Principle 1: Insist on realism

Let's face it, if converting into an operationally efficient emergency department were easy, most departments would have found a way to do it already. The fact is that emergency departments have been under pressure for a while to find solutions but most organizations do not know where to start. Operational efficiency and productivity have not been part of the lexicon of emergency department management and many hospital administrators even avoid speaking in these "business-like" terms.
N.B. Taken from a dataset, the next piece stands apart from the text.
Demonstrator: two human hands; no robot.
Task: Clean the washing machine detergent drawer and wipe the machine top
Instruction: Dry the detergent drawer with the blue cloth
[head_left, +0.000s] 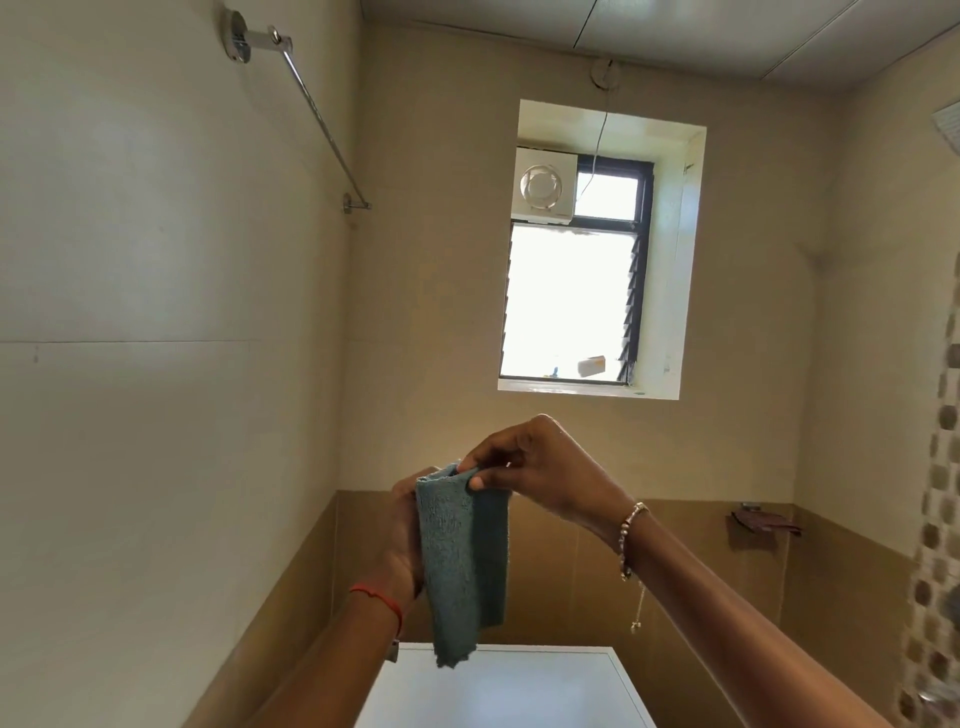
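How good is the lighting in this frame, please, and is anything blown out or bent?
Head view: the window is blown out white; the cloth and both hands stay legible; the towel rail and wall edges slant from wide-angle distortion; the mosaic tiles look smeared.

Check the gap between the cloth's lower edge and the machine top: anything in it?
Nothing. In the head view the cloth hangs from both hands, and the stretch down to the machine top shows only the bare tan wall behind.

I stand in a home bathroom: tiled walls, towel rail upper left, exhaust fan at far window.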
Furthermore, since some believe emergency departments loose revenue on outpatients but drive inpatient admissions, many hospitals approach the ED as a "Loss Leader" (a service not intrinsically profitable but that provides exposure to profitable ones). Therefore, development of emergency department services is mostly reactionary to capacity and PR issues rather than strategically focused.

In addition, some hospitals have medical staff members that can quickly adapt to change while others have a staff that will be suspicious and clamor quality of care will suffer. Some members might also have interests in urgent care and ambulatory clinics in the area and will view an efficient and marketable emergency department as a threat to their own bottom line. Resistance will come from many angles and implementers must be realistic about the organization’s capability to execute change.

Principle 2: “Home Grow” your strategy

Operationally efficient EDs can be set-up in different ways and success is not dependent on any particular method but rather on the metrics that must be attained. Therefore, trying to copy a successful set-up from another institution can be counterproductive as each organization has divergent requirements and capabilities. Implementers must then have a good handle on their particular organizational idiosyncrasies and adapt the strategy accordingly. The following case study illustrates this point.

CASE STUDY: Strategy Design

Medical Center-University affiliated
80,000 yearly ED volumes pre-engagement/almost 100K currently

Because of population growth this large emergency department started to develop problems with overcrowding, lengthy waiting times and ambulance diversions. Therefore we were contacted to help establish an operationally efficient system based on a provider intake methodology. The client had vested their hopes in such a format and was truly interested in exploring that option. Nevertheless, during discovery we identified the department did not have the right capabilities and culture to support provider intake. First, physicians typically do not have the aptitude for the “intake” function so most successful provider intake set-ups utilize mid-level providers which are more comfortable in this setting. Although the department already used mid-levels, their scope of practice was limited and they were not allowed to work independently. This made the provider intake function impossible for them to perform. In addition, they had only a few full-time mid-level providers which meant several would have to be hired and those already in the staff would have to be re-trained.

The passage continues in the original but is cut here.